Kütüb-i Sitte Hadis-i Şerif ( 3511-3520 )

3511 - Hz. Ebu Hureyre radiyallahu anh anlatiyor: "Resulullah aleyhissalatu vesselam: "Iki lanetten korkun!" buyurdular. Ashab:
"Iki lanet de nedir?" diye sorunca, acikladilar:
"Insanlarin yollarina abdest bozanla, golgelerine abdest bozanlardir!''
Muslim, Taharet 68, (269); Ebu Davud, Taharet 14, (25).

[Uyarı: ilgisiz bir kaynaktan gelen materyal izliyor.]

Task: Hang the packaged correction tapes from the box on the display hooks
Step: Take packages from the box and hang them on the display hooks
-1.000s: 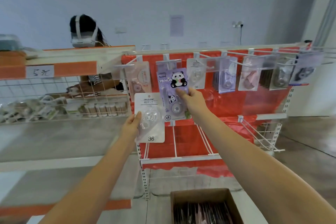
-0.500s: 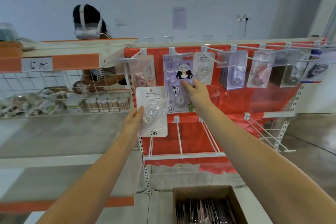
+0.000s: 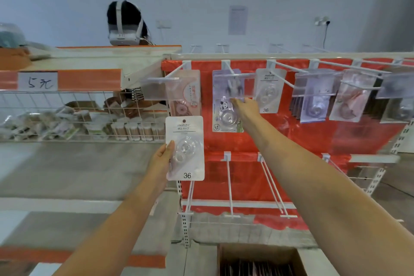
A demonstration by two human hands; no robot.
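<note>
White pack [image 3: 185, 148], printed "JINUO" and "36", pinched at its left edge by left hand [image 3: 162, 158], held below the hooks. Price tag [image 3: 38, 82] far left reads "5元". Right hand [image 3: 246, 108] grips the panda pack [image 3: 226, 114], now up on its hook [image 3: 233, 71], higher than 0.5 s ago. Box [image 3: 257, 260] near bottom holds more packs on edge.

Panda pack [image 3: 226, 111] now further back on hook [image 3: 230, 69].
</note>
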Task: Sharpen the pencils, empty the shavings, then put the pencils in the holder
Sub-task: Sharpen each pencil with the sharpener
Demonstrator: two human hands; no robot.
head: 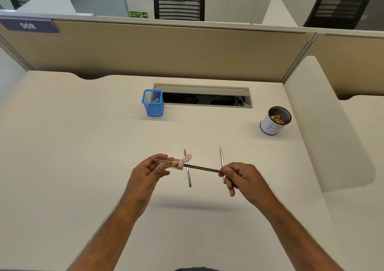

3512 - Yine Ebu Davud, Hz. Mu'az radiyallahu anh'tan su rivayeti kaydetmistir: "Lanete sebep olan uc yere abdest bozmaktan kacinin: Su yollarina, islek yollara ve golgeliklere."
Ebu Davud, Taharet 14, (26).

3513 - Abdullah Ibnu Sercis radiyallahu anh anlatiyor: "Resulullah aleyhissalatu vesselam (yer uzerindeki haserat) deliklerine akitmayi yasakladi."
Katade'ye: "Bu deliklere akitmak niye mekruh kilindi?" diye sorulmustu. Su cevabi verdi:
"Bunlarin cinlere ait meskenler oldugu soyleniyordu."
Ebu Davud, Taharet, 16, (29); Nesai, Taharet 30; (1, 33, 34).

3514 - Abdullah Ibnu Mugaffel radiyallahu anh anlatiyor: "Resulullah aleyhissalatu vesselam buyurdular ki: "Sizden kimse hamam yaptigi yere akitmasin. Zira vesveselerin cogu bu yuzden hasil olur."
Ebu Davud, Taharet 15, (27); Tirmizi, Taharet 17, (21); Nesai, Taharet 32, (1, 34).
Ebu Davud'un rivayetinde su ziyade var: "...sonra donup icinde yikanacaktir."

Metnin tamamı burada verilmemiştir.